Halloween is the best holiday of the year. He knew this, deep down. Deep in his bones. When else could you even attempt to dress like a slutty camel and not get thrown into an asylum?
Apparently not this night. He surveyed the other sexy animals, sexy fruits, sexy trees, as he sat in the corner, ostracized, sipping an Everclear-based punch in what felt like the adult equivalent of time-out. Nobody feels confident dressed as a sexy, two-humped camel, but the murmurs he heard with their eyes daggering his back, never made him feel more outcast than that moment in his whole life. It was at this precise moment when she walked into the room.
That’s right, her. The disco lights shined bright across those long legs, and her feathers ruffled, like a Radio City Hall Roquette: the sexy ostrich had entered the party.
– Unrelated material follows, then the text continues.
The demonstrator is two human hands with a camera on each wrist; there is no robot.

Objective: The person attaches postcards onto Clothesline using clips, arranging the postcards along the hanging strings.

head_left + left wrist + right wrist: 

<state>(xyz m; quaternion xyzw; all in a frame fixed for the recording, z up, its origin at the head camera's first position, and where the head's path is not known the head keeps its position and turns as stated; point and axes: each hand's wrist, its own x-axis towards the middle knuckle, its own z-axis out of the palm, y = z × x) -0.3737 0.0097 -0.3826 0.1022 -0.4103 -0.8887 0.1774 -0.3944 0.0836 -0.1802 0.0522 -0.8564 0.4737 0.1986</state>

And if he hadn’t been so frazzled before she walked in, his already non-existent game would have been further petrified. Slack-jawed, he stared; not subtly and not briefly. He stared until his mouth’s interior was a Saharan sand dune, and only after his eyes felt like two salted raisins did he manage his manners. He blinked and let Everclear punch wash over that desert, bringing it to life again, and then somehow found the confidence to go up and talk to that dazzling, flightless bird.
That drunken, slutty camel strode confidently, chest out, humps perked, walking right up to that ostrich and as he opened his mouth to speak to that goddess she turned to him and said, “Sorry, I have a girlfriend.”